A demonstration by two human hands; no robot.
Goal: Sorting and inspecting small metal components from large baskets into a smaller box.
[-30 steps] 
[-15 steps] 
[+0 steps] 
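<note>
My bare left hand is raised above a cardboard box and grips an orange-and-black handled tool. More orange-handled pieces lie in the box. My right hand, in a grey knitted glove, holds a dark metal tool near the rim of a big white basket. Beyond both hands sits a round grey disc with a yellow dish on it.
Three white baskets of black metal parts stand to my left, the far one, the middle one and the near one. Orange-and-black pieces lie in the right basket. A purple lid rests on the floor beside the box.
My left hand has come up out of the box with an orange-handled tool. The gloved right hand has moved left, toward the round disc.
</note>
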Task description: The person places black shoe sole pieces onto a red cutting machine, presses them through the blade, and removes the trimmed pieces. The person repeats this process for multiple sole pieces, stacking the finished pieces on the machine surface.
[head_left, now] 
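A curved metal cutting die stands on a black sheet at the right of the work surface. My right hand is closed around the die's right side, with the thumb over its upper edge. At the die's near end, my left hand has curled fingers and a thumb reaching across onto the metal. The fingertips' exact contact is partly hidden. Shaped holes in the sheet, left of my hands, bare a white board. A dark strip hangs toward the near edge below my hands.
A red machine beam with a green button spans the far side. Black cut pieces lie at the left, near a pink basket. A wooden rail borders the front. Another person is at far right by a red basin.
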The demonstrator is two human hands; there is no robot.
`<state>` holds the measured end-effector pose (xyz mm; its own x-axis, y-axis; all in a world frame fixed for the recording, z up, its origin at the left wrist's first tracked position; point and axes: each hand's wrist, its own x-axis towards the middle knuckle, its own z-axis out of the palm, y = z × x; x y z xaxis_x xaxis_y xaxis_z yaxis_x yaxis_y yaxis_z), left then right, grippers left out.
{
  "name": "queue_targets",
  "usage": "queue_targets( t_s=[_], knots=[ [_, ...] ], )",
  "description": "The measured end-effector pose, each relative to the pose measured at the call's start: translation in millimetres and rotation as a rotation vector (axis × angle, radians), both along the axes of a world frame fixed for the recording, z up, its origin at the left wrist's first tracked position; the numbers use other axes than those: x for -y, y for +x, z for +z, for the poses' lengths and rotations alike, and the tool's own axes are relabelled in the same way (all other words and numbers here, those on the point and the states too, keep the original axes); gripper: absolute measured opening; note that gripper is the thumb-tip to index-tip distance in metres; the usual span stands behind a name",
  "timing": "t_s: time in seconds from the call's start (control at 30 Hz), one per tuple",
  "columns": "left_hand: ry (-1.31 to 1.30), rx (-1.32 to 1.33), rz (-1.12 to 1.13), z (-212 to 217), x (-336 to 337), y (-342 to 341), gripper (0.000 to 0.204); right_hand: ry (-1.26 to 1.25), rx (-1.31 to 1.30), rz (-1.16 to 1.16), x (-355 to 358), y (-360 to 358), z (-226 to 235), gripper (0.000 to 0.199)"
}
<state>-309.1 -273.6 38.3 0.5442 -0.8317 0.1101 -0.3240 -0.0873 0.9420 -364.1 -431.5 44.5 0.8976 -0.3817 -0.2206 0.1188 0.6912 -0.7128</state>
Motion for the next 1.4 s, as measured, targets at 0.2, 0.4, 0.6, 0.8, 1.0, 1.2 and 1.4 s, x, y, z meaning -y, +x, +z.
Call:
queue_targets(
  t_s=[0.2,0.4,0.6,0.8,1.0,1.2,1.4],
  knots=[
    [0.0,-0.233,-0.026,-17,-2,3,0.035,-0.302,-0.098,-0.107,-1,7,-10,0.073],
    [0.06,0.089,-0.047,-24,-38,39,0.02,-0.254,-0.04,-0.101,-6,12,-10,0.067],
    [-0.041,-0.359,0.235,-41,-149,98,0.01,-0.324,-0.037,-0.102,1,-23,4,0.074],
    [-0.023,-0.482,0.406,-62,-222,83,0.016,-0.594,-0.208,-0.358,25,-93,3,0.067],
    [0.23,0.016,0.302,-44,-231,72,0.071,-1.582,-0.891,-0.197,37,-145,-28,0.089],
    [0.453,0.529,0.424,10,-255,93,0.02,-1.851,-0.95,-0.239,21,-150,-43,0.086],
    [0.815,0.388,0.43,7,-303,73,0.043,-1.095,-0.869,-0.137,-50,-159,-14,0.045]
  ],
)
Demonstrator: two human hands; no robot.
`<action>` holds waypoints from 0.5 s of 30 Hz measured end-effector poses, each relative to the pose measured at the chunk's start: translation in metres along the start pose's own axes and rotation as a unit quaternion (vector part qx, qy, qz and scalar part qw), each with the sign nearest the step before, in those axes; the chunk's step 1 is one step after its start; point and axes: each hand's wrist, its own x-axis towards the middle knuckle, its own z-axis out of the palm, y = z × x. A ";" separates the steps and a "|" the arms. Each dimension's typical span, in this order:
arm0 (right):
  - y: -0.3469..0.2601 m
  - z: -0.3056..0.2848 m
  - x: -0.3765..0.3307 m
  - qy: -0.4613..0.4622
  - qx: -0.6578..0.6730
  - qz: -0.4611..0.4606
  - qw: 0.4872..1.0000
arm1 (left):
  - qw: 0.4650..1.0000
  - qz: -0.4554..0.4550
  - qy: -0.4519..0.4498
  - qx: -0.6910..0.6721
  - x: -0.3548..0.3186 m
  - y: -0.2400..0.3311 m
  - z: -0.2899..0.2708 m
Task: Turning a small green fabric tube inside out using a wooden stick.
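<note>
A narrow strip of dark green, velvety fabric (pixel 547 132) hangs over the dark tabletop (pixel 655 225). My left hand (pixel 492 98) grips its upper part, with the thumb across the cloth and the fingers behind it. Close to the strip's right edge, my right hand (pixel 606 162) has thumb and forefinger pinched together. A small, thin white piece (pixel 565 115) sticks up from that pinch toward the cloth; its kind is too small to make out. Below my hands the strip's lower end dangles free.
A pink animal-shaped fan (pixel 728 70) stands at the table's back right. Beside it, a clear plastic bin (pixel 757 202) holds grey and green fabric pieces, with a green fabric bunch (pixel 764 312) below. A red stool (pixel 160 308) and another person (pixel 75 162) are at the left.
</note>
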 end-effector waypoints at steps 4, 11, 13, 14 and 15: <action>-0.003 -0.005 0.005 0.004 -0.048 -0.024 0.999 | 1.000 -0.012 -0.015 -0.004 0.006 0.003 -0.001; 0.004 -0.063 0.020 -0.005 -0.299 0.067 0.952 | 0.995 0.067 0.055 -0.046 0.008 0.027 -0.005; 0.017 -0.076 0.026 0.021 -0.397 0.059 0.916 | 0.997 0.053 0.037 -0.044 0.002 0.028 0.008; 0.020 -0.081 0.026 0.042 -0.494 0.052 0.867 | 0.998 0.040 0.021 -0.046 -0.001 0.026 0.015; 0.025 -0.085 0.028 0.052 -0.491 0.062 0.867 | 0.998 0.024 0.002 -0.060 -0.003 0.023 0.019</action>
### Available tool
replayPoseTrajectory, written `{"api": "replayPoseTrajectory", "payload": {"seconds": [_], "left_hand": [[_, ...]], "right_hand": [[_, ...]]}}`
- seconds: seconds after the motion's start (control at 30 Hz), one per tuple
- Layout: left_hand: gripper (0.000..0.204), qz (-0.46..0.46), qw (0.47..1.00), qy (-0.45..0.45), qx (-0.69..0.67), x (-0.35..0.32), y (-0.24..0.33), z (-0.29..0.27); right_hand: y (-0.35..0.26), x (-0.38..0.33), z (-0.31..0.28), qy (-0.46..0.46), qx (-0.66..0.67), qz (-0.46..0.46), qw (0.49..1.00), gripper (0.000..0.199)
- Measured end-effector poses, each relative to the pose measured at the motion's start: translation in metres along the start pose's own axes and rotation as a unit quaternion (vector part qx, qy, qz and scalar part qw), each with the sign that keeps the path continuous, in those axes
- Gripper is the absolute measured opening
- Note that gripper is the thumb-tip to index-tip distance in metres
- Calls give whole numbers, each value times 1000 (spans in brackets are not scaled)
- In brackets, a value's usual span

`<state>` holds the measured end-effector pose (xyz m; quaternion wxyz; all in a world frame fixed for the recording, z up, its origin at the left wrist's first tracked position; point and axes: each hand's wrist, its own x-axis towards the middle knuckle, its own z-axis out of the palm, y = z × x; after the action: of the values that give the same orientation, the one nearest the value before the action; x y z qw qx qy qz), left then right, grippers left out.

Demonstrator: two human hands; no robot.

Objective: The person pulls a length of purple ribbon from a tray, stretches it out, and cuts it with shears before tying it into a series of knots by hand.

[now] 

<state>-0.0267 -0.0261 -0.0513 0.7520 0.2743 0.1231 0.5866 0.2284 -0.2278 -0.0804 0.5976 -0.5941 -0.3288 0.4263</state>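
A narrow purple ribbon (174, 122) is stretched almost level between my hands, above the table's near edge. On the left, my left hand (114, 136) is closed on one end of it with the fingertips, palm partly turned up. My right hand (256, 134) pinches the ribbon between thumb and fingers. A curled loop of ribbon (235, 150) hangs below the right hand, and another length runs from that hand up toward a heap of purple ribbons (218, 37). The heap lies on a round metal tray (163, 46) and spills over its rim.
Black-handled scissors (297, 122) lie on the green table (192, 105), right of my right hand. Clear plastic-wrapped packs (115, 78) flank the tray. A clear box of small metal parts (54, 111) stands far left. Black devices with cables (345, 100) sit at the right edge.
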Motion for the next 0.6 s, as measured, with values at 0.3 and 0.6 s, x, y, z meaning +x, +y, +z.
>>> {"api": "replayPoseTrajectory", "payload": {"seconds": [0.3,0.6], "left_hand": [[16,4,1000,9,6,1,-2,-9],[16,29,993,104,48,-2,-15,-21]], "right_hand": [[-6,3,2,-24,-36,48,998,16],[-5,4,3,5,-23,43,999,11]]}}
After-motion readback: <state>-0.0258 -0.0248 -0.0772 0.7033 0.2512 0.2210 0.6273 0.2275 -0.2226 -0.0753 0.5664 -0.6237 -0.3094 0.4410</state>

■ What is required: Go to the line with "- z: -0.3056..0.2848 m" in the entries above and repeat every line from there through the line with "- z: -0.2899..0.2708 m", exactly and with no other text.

■ Exercise result:
  - z: -0.3056..0.2848 m
  - x: -0.3765..0.3307 m
  - qy: -0.4613..0.4622
  - qx: -0.6578..0.6730
  - qz: -0.4611..0.4606
  - qw: 0.4872..1.0000
arm1 (left):
  - qw: 0.4650..1.0000
  - qz: -0.4554..0.4550
  - qy: -0.4519..0.4498
  - qx: -0.6910..0.6721
  - x: -0.3548..0.3186 m
  - y: -0.2400..0.3311 m
  - z: -0.2899..0.2708 m

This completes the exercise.